Kruscev era certo al corrente della gravità della situazione, che minacciava di portare al collasso improvviso lo stato satellite più importante dell'Urss, ma, sempre indeciso, aspettava il momento opportuno per sferrare il colpo contro l'Occidente e in particolare contro gli Stati Uniti.

L'opportunità gliela offrì, a Vienna, un Kennedy che l'astuto contadino russo giudicò arrogante e insicuro, artificioso e friabile sotto un'elegante corazza di stile manageriale. Così, incollerito dai comportamenti troppo disinvolti e irrispettosi del giovanotto harvardiano, decise di dargli una lezione e di sottoporlo, al tempo stesso, a un durissimo test politico: il Muro.

Non più l'artigianale chilometrico cavallo di frisia proposto in marzo da Ulbricht, ma un Muro con la maiuscola, una mostruosa riedizione della Muraglia cinese serpeggiante fra strade, ponti, sotterranei, corsi d'acqua di una delle più gloriose capitali d'Europa.

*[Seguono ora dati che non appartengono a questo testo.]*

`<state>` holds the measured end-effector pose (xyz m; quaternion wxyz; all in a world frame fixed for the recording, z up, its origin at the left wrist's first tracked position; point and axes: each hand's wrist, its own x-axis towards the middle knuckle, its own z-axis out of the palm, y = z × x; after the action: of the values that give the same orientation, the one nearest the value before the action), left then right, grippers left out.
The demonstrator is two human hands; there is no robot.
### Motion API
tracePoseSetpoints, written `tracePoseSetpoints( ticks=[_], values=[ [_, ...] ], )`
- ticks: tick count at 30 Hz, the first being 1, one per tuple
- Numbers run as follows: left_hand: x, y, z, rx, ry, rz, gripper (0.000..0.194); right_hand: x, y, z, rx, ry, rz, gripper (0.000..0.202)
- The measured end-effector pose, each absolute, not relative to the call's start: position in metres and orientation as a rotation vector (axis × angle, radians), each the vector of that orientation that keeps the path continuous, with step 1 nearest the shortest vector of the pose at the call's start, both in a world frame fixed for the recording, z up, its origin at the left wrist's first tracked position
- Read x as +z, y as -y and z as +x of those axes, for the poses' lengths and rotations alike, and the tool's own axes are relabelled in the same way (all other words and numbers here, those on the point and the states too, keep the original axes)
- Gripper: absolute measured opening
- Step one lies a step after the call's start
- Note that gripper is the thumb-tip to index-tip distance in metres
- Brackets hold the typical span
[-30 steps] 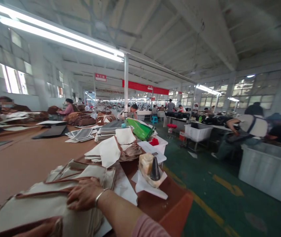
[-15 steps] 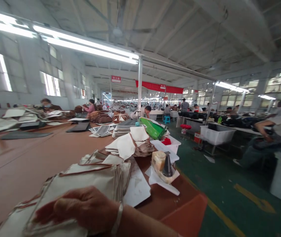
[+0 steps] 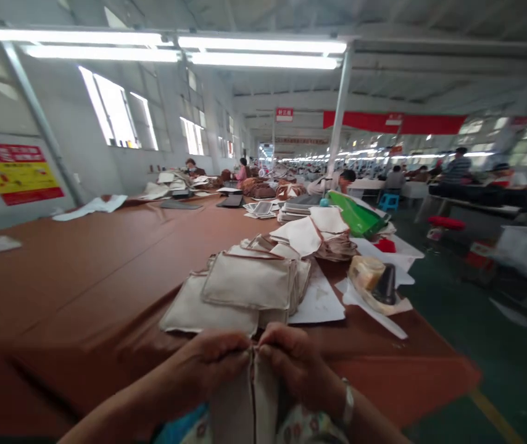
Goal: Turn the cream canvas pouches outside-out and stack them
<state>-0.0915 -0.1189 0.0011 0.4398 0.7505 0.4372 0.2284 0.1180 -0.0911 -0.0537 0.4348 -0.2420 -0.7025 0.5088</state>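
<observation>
Close to my body, at the table's near edge, hangs an off-white sewn fabric piece with a dark gap or seam down its middle. My left hand pinches its top edge on one side of that line. On the other side my right hand has fingers and thumb closed on the same edge; the two hands nearly touch. Just beyond them lies a pile of similar off-white pieces with brown edges, spread unevenly on the brown-covered table. My fingertips partly hide the top of the held piece.
Right of the pile are a white sheet and a dark cone beside a yellowish roll. More fabric stacks and a green bag lie behind. People sit farther off. The table's right corner borders the green floor.
The view has swung left. My right hand has gone from lying over the pile to gripping a fabric piece near my body, and my left hand has come into view on it too.
</observation>
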Motion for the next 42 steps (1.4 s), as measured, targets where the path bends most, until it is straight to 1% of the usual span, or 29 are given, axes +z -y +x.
tracePoseSetpoints(
  ticks=[1,3,8,11,13,16,20,23,28,32,35,38,42],
  values=[
    [-0.001,0.122,-0.091,0.558,-1.096,1.840,0.031,-0.056,0.094,0.119,1.200,1.801,-0.621,0.026],
    [-0.007,0.127,-0.090,0.541,-1.073,1.772,0.028,-0.063,0.099,0.119,1.184,1.856,-0.636,0.027],
    [-0.024,0.138,-0.090,0.660,-0.943,1.522,0.030,-0.073,0.104,0.116,1.498,1.776,-0.659,0.032],
    [-0.026,0.139,-0.091,0.660,-0.871,1.306,0.035,-0.072,0.106,0.114,1.565,1.749,-0.641,0.032],
    [-0.026,0.138,-0.091,0.681,-0.871,1.229,0.036,-0.071,0.105,0.114,1.568,1.754,-0.640,0.032],
    [-0.028,0.134,-0.092,0.695,-0.909,1.203,0.035,-0.070,0.104,0.114,1.608,1.743,-0.673,0.034],
    [-0.032,0.130,-0.093,0.641,-0.941,1.238,0.035,-0.067,0.099,0.113,1.746,1.662,-0.688,0.037],
    [-0.030,0.130,-0.092,0.602,-1.032,1.373,0.029,-0.061,0.097,0.113,1.814,1.640,-0.608,0.038],
    [-0.017,0.133,-0.086,0.535,-1.207,1.631,0.015,-0.049,0.097,0.111,1.718,1.749,-0.622,0.027],
    [-0.012,0.136,-0.081,0.526,-1.292,1.760,0.015,-0.048,0.099,0.108,1.605,1.786,-0.791,0.015],
    [-0.013,0.136,-0.080,0.493,-1.328,1.724,0.016,-0.050,0.102,0.107,1.516,1.790,-0.844,0.007],
    [-0.016,0.136,-0.082,0.461,-1.291,1.626,0.016,-0.050,0.108,0.109,1.515,1.749,-0.808,0.003],
    [-0.017,0.138,-0.087,0.531,-1.133,1.364,0.015,-0.049,0.115,0.113,1.471,1.756,-0.646,0.006]
  ],
)
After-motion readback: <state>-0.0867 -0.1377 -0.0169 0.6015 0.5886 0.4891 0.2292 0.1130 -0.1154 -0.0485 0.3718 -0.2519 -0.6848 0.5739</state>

Collera e calcolo, desiderio di punire l'impertinente inquilino della Casa Bianca, volontà di riconsolidare le traballanti strutture della Germania comunista, con in più la volontà di mettere in uno stesso momento nell'angolo gli imperialisti e i maoisti cinesi che lo accusavano di collusione con l'imperialismo: tutto ciò spinse Kruscev a infliggere, ai tedeschi e al mondo, un insulto che spostava col Muro la frontiera della guerra fredda ai limiti dell'olocausto atomico.

Neppure Stalin, che pur nel 1948 aveva bloccato gli accessi dall'esterno a Berlino occidentale, aveva osato tanto.